If you’re using Databricks, you might want to create Hive Metastore databases and tables to organize your data. In this blog post, we’ll walk through how to create Hive Metastore databases and tables in Databricks using Python.
First, let’s define the directory paths and database names we want to use. We’ll store them in a dictionary called all_paths.
all_paths = {
"database1":"my/example/delta/table1",
"database2":"my/example/delta/table2",
"database3":"my/example/delta/table3",
"database4":"my/example/delta/table4"
}
Next, we’ll define a function called createHiveMetastore that creates a Hive Metastore database and tables for a specified directory path and database name. Here’s what the function looks like:
def createHiveMetastore(my_dir: str, db :str) -> str:
files = dbutils.fs.ls(my_dir)
total = []
for file in files:
tbl = file.name.split('/')[0]
dirpth = f'dbfs:/my/example/dir/{db}'
pth = f'{my/example/delta/}/{tbl}'
#Create the database if not exits
spark.sql(f"CREATE DATABASE IF NOT EXISTS {db}")
# Create the table
spark.sql(f"CREATE TABLE IF NOT EXISTS {db}.{tbl} USING DELTA LOCATION '{pth}'")

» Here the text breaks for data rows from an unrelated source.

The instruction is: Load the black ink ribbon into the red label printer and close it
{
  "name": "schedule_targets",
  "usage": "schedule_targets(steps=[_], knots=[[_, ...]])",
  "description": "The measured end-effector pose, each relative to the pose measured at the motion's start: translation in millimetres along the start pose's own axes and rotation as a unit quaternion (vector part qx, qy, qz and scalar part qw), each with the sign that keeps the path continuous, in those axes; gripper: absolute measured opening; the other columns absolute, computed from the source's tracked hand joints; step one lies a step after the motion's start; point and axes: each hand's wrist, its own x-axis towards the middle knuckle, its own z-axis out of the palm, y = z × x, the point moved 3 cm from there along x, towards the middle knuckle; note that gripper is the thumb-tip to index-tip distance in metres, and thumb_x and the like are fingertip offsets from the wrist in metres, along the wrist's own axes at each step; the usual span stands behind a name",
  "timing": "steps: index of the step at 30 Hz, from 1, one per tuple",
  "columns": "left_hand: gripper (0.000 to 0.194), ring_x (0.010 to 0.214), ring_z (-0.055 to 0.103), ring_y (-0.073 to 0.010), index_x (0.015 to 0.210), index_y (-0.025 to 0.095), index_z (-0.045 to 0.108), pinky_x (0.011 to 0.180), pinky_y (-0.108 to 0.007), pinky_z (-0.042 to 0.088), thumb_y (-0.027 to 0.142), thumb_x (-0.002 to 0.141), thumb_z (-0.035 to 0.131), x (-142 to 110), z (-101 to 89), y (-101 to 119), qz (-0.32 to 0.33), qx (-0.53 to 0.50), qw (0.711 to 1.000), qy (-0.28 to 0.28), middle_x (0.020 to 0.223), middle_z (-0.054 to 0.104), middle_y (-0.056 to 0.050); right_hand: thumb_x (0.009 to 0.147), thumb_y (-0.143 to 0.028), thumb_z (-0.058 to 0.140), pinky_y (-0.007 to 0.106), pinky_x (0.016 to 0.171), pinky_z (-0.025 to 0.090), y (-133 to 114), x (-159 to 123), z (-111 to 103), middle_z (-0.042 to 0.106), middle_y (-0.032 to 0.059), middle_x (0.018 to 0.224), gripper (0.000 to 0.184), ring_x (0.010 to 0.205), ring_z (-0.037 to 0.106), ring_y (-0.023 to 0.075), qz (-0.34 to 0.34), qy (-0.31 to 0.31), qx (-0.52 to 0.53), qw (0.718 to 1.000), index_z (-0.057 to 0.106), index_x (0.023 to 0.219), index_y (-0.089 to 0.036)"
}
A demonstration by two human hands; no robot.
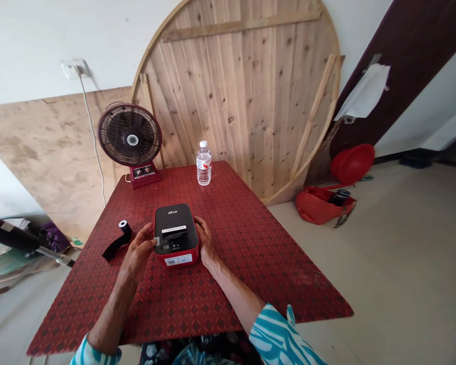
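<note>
**A:** What's going on in the head cam shot?

**B:** Looking down at a red patterned worktop [258, 274]. Dead center is a black-and-red label printer [176, 234], and both hands are on it. The left grip [139, 251] is curled against its left side, with a small pale tab by the fingertips. Can't tell what that tab is. The right grip [205, 239] wraps the right side, so they're closed on the printer from both sides.

**A:** Anything right next to it?

**B:** Yeah, a black ribbon roll [123, 228] just left of the left grip, with its loose strip trailing down-left across the worktop. Farther up, at the back edge, there's a water bottle [204, 165] standing upright, and a small desk fan [129, 134] to its left.

**A:** And around the room?

**B:** A big round wooden board [251, 101] leans against the wall behind the worktop. Over on the right, a red basin [352, 163] and a red bag [314, 208] sit on the floor [383, 263]. Upper left, a white cord runs down from a wall socket [74, 68].
</note>
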Motion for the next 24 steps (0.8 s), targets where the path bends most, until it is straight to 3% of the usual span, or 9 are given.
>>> schedule_targets(steps=[8, 19, 24], knots=[[0.062, 0.102, 0.067, -0.0260, 0.126, 0.021, 0.059, 0.084, -0.033, 0.054, 0.027, 0.065, 0.074, 1.9, -0.4, -3.1, -0.009, -0.008, 1.000, -0.022, 0.127, 0.064, -0.010, 0.086, -0.048, 0.054, 0.036, 0.093, 0.045, -7.1, -6.1, -2.7, 0.066, 0.0029, 0.120, 0.036, 0.111, 0.058, 0.0242, -0.013, -0.013, -0.036, 0.999, 0.066, 0.111, -0.026], [0.060, 0.096, 0.067, -0.0254, 0.113, 0.021, 0.066, 0.074, -0.027, 0.052, 0.020, 0.054, 0.078, 7.6, 3.5, 1.4, -0.043, -0.045, 0.998, -0.031, 0.114, 0.070, -0.007, 0.086, -0.045, 0.053, 0.035, 0.091, 0.046, -5.9, -6.1, -1.4, 0.067, 0.0019, 0.112, 0.032, 0.108, 0.058, 0.0230, -0.017, 0.003, -0.043, 0.999, 0.067, 0.109, -0.027], [0.064, 0.097, 0.067, -0.0275, 0.116, 0.021, 0.064, 0.080, -0.033, 0.053, 0.020, 0.054, 0.076, 5.6, 6.1, 1.1, -0.053, -0.051, 0.997, -0.035, 0.118, 0.068, -0.008, 0.086, -0.048, 0.054, 0.034, 0.087, 0.048, -7.2, -7.5, -1.0, 0.069, 0.0019, 0.109, 0.034, 0.107, 0.059, 0.0237, -0.028, 0.004, -0.037, 0.999, 0.067, 0.110, -0.027]])
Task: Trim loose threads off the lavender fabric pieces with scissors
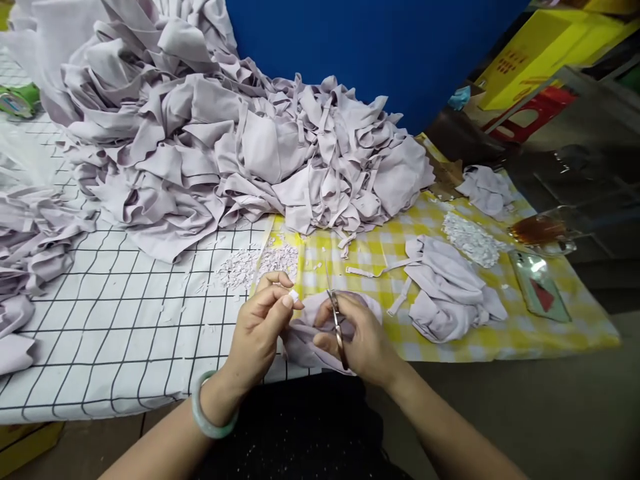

print(f"CREATED {db}.{tbl} ")
total.append(tbl)
return f"CREATED a total of {len(total)}"
The createHiveMetastore function takes two parameters: my_dir, which represents the directory path where the tables are stored, and db, which represents the name of the database to create or use. The function then uses Databricks’ file system utilities (dbutils.fs) to list the files in the specified directory, and creates a Hive Metastore database and tables for each file in the directory. The function returns a string indicating the total number of tables created.
Finally, we’ll use a for loop to iterate through the all_paths dictionary and call the createHiveMetastore function for each directory path and database name. Here’s what the loop looks like:
for db, my_dir in all_paths.items():
createHiveMetastore(my_dir, db)
This loop iterates through each key-value pair in the all_paths dictionary and calls the createHiveMetastore function for each pair. The createHiveMetastore function then creates a Hive Metastore database and tables for the specified directory path and database name.
And that’s it! By following these steps, you can create Hive Metastore databases and tables in Databricks using Python.